• TASK INSTRUCTIONS
Please repeat the data shown below, word for word.

• EXERCISE MATERIALS
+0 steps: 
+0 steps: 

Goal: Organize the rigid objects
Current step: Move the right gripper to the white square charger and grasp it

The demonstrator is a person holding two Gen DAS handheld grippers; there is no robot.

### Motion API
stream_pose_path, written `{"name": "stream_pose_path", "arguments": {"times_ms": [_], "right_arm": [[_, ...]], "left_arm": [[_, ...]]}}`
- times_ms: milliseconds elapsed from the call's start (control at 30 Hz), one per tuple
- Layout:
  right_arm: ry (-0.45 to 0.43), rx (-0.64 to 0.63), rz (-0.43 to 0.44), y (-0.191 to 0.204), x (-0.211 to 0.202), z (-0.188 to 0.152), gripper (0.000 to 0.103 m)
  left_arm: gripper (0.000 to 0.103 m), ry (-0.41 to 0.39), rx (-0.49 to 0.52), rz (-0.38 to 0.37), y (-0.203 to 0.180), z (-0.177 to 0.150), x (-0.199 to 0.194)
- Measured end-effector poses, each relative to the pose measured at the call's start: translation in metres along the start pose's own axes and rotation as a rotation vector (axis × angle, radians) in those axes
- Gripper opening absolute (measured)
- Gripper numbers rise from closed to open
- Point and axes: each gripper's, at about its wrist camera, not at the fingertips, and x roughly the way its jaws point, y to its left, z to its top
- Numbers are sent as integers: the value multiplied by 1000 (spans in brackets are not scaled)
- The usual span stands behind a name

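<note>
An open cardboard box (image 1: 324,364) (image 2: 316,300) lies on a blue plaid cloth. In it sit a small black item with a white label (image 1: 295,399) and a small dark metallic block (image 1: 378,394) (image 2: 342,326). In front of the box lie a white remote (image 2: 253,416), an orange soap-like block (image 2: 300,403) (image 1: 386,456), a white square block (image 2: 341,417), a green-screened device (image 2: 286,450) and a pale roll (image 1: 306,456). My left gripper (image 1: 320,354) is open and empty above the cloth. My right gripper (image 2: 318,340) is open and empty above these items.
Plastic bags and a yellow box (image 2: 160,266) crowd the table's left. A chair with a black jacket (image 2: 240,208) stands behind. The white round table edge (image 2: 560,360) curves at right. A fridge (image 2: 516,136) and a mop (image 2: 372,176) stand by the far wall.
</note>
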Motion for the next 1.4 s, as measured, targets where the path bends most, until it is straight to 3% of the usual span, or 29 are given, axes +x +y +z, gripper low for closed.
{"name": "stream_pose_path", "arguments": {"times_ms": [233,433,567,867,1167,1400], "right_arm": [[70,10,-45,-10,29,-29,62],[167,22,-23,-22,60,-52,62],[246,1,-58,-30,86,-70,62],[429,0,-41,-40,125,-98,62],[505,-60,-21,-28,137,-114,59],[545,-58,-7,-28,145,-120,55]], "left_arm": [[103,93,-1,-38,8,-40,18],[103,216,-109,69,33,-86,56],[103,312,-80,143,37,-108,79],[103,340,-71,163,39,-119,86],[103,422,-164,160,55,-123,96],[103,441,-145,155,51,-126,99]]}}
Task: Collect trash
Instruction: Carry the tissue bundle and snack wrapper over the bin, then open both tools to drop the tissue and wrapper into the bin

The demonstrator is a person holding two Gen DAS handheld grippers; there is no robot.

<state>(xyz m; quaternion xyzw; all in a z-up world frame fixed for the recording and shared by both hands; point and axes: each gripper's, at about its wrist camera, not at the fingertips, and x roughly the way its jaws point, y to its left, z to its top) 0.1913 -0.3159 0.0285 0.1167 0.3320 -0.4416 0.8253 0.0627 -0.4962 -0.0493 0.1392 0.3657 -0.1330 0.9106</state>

• SOLUTION TO THE EXERCISE
+0 steps: 
+0 steps: 

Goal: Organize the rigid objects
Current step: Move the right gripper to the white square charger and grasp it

The demonstrator is a person holding two Gen DAS handheld grippers; there is no robot.

### Motion API
stream_pose_path, written `{"name": "stream_pose_path", "arguments": {"times_ms": [_], "right_arm": [[_, ...]], "left_arm": [[_, ...]]}}`
- times_ms: milliseconds elapsed from the call's start (control at 30 Hz), one per tuple
- Layout:
  right_arm: ry (-0.45 to 0.43), rx (-0.64 to 0.63), rz (-0.43 to 0.44), y (-0.191 to 0.204), x (-0.211 to 0.202), z (-0.188 to 0.152), gripper (0.000 to 0.103 m)
  left_arm: gripper (0.000 to 0.103 m), ry (-0.41 to 0.39), rx (-0.49 to 0.52), rz (-0.38 to 0.37), y (-0.203 to 0.180), z (-0.177 to 0.150), x (-0.199 to 0.194)
- Measured end-effector poses, each relative to the pose measured at the call's start: translation in metres along the start pose's own axes and rotation as a rotation vector (axis × angle, radians) in those axes
- Gripper opening absolute (measured)
- Gripper numbers rise from closed to open
- Point and axes: each gripper's, at about its wrist camera, not at the fingertips, and x roughly the way its jaws point, y to its left, z to its top
- Numbers are sent as integers: the value multiplied by 1000 (spans in brackets are not scaled)
- The usual span stands behind a name

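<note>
An open cardboard box (image 1: 324,364) (image 2: 316,300) lies on a blue plaid cloth. In it sit a small black item with a white label (image 1: 295,399) and a small dark metallic block (image 1: 378,394) (image 2: 342,326). In front of the box lie a white remote (image 2: 253,416), an orange soap-like block (image 2: 300,403) (image 1: 386,456), a white square block (image 2: 341,417), a green-screened device (image 2: 286,450) and a pale roll (image 1: 306,456). My left gripper (image 1: 320,354) is open and empty above the cloth. My right gripper (image 2: 318,340) is open and empty above these items.
Plastic bags and a yellow box (image 2: 160,266) crowd the table's left. A chair with a black jacket (image 2: 240,208) stands behind. The white round table edge (image 2: 560,360) curves at right. A fridge (image 2: 516,136) and a mop (image 2: 372,176) stand by the far wall.
</note>
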Motion for the next 1.4 s, as measured, targets where the path bends most, until it is straight to 3% of the usual span, or 29 are given, axes +x +y +z, gripper low for closed.
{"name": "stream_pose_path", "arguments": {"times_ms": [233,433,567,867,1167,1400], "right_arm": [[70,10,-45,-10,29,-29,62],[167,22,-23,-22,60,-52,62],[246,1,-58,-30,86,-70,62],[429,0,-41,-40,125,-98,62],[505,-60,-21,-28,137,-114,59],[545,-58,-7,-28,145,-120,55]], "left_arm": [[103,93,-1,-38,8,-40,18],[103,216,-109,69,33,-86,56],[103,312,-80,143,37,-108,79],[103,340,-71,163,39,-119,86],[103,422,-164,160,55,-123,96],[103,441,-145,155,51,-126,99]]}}
Task: Collect trash
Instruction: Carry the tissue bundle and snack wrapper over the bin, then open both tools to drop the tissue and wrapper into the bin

The demonstrator is a person holding two Gen DAS handheld grippers; there is no robot.

<state>(xyz m; quaternion xyzw; all in a z-up world frame fixed for the recording and shared by both hands; point and axes: each gripper's, at about its wrist camera, not at the fingertips, and x roughly the way its jaws point, y to its left, z to its top) 0.1913 -0.3159 0.0285 0.1167 0.3320 -0.4416 0.8253 0.0627 -0.4962 -0.0493 0.1392 0.3657 -0.1330 0.9106</state>

Nothing more belongs to this answer.